Firefighters know the distinction between hero and "just doing our jobs" often is defined solely by whether they go home safe, and that thin line makes it hard to convince others they aren't something special.
Kenny Haskell said when he started with the New York City Fire Department a veteran told him, "Don't be a hero. The cemeteries are full of heroes."
The risks of the job, even in Colorado Springs, which hasn't lost a firefighter in 80 years, are many.
Firefighters, for example, respond to every medical emergency. In Colorado Springs, those make up 73 percent of all calls.
Every medical response exposes firefighters to the threat of HIV, hepatitis C, tuberculosis. Each fire poses the risk of exposure to asbestos, smoke and airborne toxins.
The 120 or so calls to scenes of methamphetamine labs so far this year have subjected members of theColorado Springs Fire Department's hazardous materials team (HAZMAT) to the threat of explosions and a witches' brew of toxic, corrosive chemicals.
Last year, 28 members of a special medical support team accompanied SWAT teams on 250 raids and arrests in El Paso County, ready to provide medical care if bullets started to fly.

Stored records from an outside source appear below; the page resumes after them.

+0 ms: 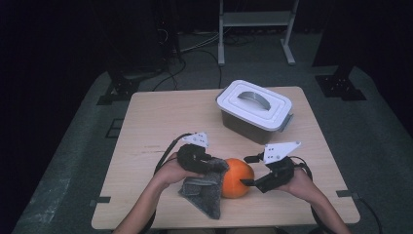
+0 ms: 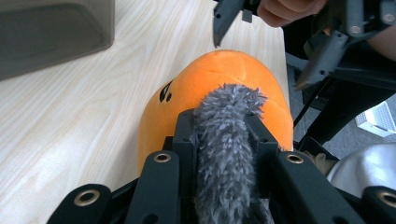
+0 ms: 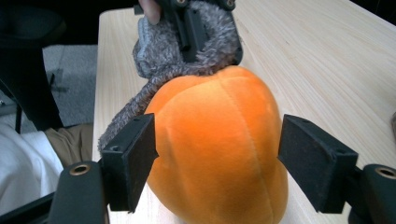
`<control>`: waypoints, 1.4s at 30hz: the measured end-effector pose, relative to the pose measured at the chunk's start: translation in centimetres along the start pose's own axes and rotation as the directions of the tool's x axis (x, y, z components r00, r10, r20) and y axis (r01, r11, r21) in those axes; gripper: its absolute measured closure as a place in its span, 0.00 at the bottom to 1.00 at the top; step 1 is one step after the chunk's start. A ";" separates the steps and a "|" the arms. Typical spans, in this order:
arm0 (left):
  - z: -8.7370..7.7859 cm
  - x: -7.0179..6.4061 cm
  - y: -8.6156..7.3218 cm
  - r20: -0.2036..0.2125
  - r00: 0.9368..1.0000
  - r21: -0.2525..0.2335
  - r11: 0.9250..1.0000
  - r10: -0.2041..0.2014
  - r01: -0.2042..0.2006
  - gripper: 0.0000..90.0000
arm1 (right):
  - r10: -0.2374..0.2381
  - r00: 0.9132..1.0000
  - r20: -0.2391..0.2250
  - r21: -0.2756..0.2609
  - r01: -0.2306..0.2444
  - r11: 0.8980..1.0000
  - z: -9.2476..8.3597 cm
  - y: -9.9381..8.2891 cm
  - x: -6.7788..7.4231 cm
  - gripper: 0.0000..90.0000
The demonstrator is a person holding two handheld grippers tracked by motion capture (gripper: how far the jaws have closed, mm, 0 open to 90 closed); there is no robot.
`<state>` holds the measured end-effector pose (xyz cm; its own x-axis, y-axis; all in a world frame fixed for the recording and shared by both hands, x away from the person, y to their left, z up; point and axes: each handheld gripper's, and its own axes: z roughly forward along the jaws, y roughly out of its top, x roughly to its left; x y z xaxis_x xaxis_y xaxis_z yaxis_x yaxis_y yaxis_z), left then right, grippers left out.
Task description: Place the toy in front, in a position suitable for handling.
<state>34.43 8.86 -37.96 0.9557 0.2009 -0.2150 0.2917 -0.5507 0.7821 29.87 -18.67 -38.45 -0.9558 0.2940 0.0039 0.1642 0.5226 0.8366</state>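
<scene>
An orange plush pumpkin sits on the wooden table near its front edge. A grey furry cloth drapes against the pumpkin's left side and hangs down to the tabletop. My left gripper is shut on that cloth, with the tuft pinched between the jaws right at the pumpkin. My right gripper is open, its pads standing either side of the pumpkin. The right pad stands off the plush and the left pad is at its edge. Behind the pumpkin are the cloth and the left gripper.
A grey storage box with a white lid and handle stands at the back right of the table, and its corner shows in the left gripper view. A metal rack and cables lie on the floor beyond.
</scene>
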 end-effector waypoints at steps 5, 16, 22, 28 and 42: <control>0.4 -0.4 0.6 0.004 1.000 0.015 1.000 0.022 -0.022 0.79 | -0.041 0.998 0.052 0.063 0.038 0.997 1.5 -0.3 0.3 0.27; 0.4 -0.4 -0.1 0.025 1.000 -0.006 1.000 0.013 -0.013 0.78 | -0.041 0.999 0.033 0.020 0.040 0.999 1.3 -2.2 -0.8 0.47; 0.4 -0.3 -1.0 0.016 1.000 0.030 0.999 0.014 -0.015 0.79 | 0.016 1.000 0.026 -0.006 -0.016 1.000 0.9 -2.9 -1.7 0.47; 0.3 -0.1 -1.2 0.023 1.000 0.011 1.000 0.006 -0.007 0.79 | 0.050 0.999 0.018 -0.018 -0.050 0.999 0.7 -3.1 -2.0 0.46; 1.0 -1.5 2.5 0.061 0.995 -0.026 0.996 0.084 -0.083 0.79 | -0.033 0.999 0.005 0.020 0.033 0.999 2.1 -1.6 -0.2 0.46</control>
<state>33.79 6.38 -36.22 0.9775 0.1044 -0.1834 0.2105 -0.5441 0.8122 30.26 -17.88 -40.99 -0.9593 0.2811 -0.0265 0.1379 0.5482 0.8249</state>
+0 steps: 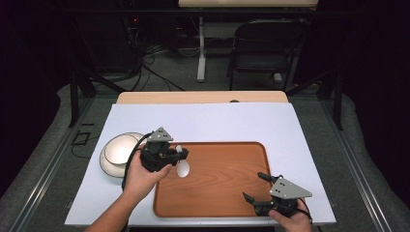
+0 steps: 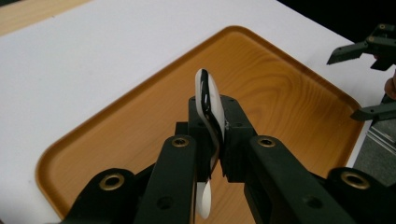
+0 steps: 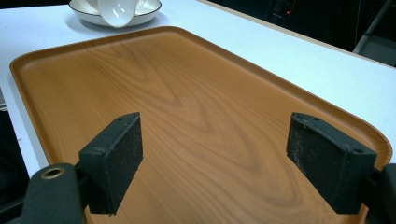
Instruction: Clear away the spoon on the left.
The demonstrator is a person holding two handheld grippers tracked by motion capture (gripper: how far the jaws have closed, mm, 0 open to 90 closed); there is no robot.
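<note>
In the left gripper view, the left tool [image 2: 215, 140] pinches a white ceramic spoon [image 2: 208, 105] between its two black jaws at the centre of the frame, the spoon standing on edge with one end poking up past the pads and the other end hanging below them. In the high view this same left tool [image 1: 180, 155] sits left of centre, held in the person's left hand [image 1: 140, 179], and the spoon [image 1: 182, 166] hangs over the left edge of a wooden tray [image 1: 227, 174]. The right tool [image 3: 224, 163] has its jaws spread wide apart with nothing between them, low over the tray [image 3: 187, 93] in the right gripper view; in the high view the right tool [image 1: 255, 186] is at the lower right of the frame, over the tray's near right corner, held by the right hand [image 1: 289, 220]. The tray lies on a white sheet covering the desk [image 1: 203, 121]. A white bowl on a plate [image 1: 118, 153] stands on the sheet just left of the tray, at the middle left of the frame.
</note>
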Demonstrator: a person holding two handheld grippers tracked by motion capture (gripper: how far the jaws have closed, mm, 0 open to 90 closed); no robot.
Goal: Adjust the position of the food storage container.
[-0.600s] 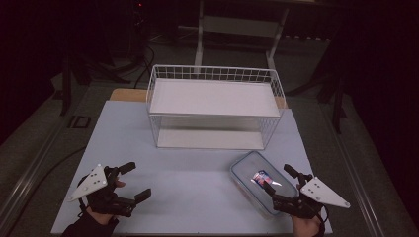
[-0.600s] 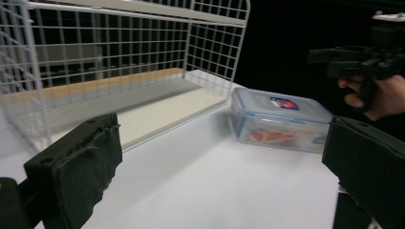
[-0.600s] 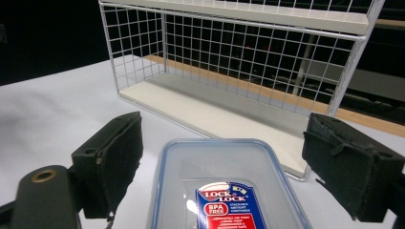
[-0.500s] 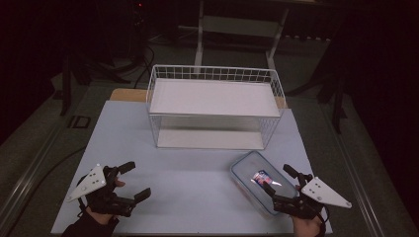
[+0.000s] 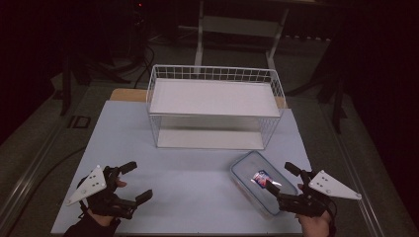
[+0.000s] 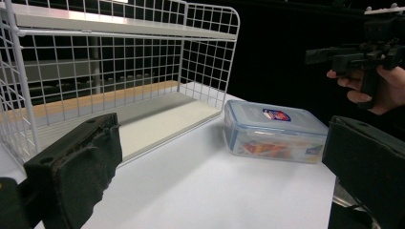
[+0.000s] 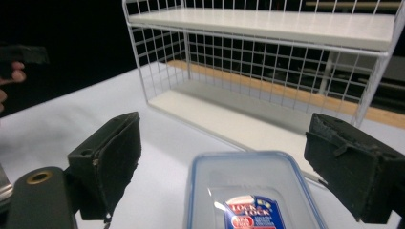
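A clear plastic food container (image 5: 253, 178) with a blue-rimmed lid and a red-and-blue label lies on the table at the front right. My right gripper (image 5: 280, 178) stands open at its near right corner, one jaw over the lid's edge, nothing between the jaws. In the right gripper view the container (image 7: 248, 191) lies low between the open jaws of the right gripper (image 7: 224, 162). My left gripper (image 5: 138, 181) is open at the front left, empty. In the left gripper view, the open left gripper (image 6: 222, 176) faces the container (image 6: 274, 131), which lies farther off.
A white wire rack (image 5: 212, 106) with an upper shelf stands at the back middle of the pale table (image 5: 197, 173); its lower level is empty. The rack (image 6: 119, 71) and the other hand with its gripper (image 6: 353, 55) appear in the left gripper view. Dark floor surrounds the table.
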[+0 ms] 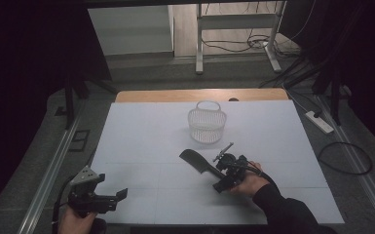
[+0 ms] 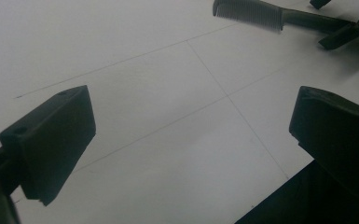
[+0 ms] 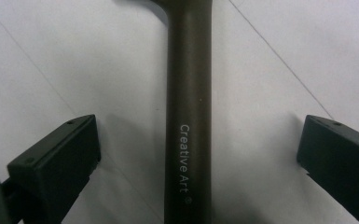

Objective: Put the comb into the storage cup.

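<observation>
Nearest you, at the front left corner of the table (image 1: 141, 126), your left hand-held gripper (image 1: 108, 197) sits low over the white surface with its jaws spread wide and nothing between them. In the left gripper view that same gripper (image 2: 191, 135) looks across bare white sheet, and farther off the comb (image 2: 279, 16) lies with its fine teeth turned toward the camera, its handle running away toward your other tool.

Farther in and to the right, your right hand (image 1: 247, 184) holds the right hand-held gripper (image 1: 222, 176) down at the comb's handle end. In the right gripper view the right hand-held gripper (image 3: 198, 154) has its jaws parted, one on each side of the dark handle (image 3: 189, 107), with white table showing in the gap on both sides, so the pads do not touch it. The handle runs straight up the middle of that view and bears the pale lettering "Creative Art".

In the high view the comb (image 1: 196, 161) lies flat on the table, near its middle, slanting away from your right hand toward the far left.

Beyond the comb, just past its toothed end and apart from it, a small white wire basket (image 1: 207, 124) stands upright with its loop handle raised.
</observation>
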Tool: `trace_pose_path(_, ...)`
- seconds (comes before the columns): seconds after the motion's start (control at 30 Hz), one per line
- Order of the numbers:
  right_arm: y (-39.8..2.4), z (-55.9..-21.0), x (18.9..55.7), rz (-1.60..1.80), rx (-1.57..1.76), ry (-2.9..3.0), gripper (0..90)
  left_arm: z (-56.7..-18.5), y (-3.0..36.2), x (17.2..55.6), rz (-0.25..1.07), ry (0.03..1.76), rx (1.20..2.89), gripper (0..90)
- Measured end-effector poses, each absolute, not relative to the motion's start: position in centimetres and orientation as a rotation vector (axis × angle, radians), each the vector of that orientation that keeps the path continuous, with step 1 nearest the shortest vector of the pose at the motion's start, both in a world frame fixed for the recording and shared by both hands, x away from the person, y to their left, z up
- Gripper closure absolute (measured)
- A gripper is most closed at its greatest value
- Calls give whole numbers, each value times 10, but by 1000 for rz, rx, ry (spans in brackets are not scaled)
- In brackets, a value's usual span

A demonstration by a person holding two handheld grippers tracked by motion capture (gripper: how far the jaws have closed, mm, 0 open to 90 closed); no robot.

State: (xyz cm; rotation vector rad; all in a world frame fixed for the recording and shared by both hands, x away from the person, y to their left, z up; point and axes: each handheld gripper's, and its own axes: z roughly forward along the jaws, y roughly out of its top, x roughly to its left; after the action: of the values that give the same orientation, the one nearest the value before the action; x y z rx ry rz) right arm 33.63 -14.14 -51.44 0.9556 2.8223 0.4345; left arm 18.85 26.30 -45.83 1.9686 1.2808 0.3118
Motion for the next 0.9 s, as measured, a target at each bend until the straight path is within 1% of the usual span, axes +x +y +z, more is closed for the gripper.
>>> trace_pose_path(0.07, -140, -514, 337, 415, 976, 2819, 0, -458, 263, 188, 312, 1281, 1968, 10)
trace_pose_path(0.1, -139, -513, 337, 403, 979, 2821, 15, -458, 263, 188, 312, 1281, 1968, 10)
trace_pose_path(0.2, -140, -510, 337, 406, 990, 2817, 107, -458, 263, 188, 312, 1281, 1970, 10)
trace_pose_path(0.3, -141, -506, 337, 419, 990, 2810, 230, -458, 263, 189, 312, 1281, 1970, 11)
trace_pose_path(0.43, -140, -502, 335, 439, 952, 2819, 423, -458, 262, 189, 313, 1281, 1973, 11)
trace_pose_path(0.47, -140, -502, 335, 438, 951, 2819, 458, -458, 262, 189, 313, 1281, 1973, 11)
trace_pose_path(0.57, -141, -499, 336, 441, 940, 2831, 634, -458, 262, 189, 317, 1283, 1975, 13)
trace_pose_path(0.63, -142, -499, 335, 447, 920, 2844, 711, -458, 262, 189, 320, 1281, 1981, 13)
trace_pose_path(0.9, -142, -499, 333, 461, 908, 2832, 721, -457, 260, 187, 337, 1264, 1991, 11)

"We have had the luxury of having been thought of pretty well," Royal said. "I think what 9-11 did was emphasize the fact that what we do is deal with danger. Each time we go out the door, there isn't any guarantee we're coming back."
Firefighters stress they don't confront these risks daily only to help fellow citizens.
Capt. William Ragsdale, head of the Colorado Springs hazardous materials team, and Richard Haugen, a retired firefighter and director of the IAFF Fallen Firefighters Memorial, said they got into firefighting at the urging of fathers-in-law, basically to put food on the tables for their families. Once on the job, they found the work challenging, the excitement attractive and the camaraderie with colleagues special.
But both said doing the job right requires a selflessness and a commitment to others -- and it's those characteristics that endow firefighters with the stuff of heroes.
"If you don't develop a need to help others, you won't last long," Haugen said. "It just requires too many sacrifices."
Kenny Haskell knows the public understands that, even if only intuitively, and he thinks it's one reason Americans embraced firefighters after the events of Sept. 11.
Firefighters' commitment to helping others despite risks to themselves makes it hard, even for him, to draw a fine line around the word hero. Haskell struggled to explain how his brothers' actions Sept. 11 differed from the actions of thousands of others who jump onto firetrucks every day across North America.
"I guess it's their loss (of life)," he said. "I'm sure it has something to do with courageous deeds. What those guys did was courageous. You could see it on their faces. Those guys were scared, and they still went in and did their thing."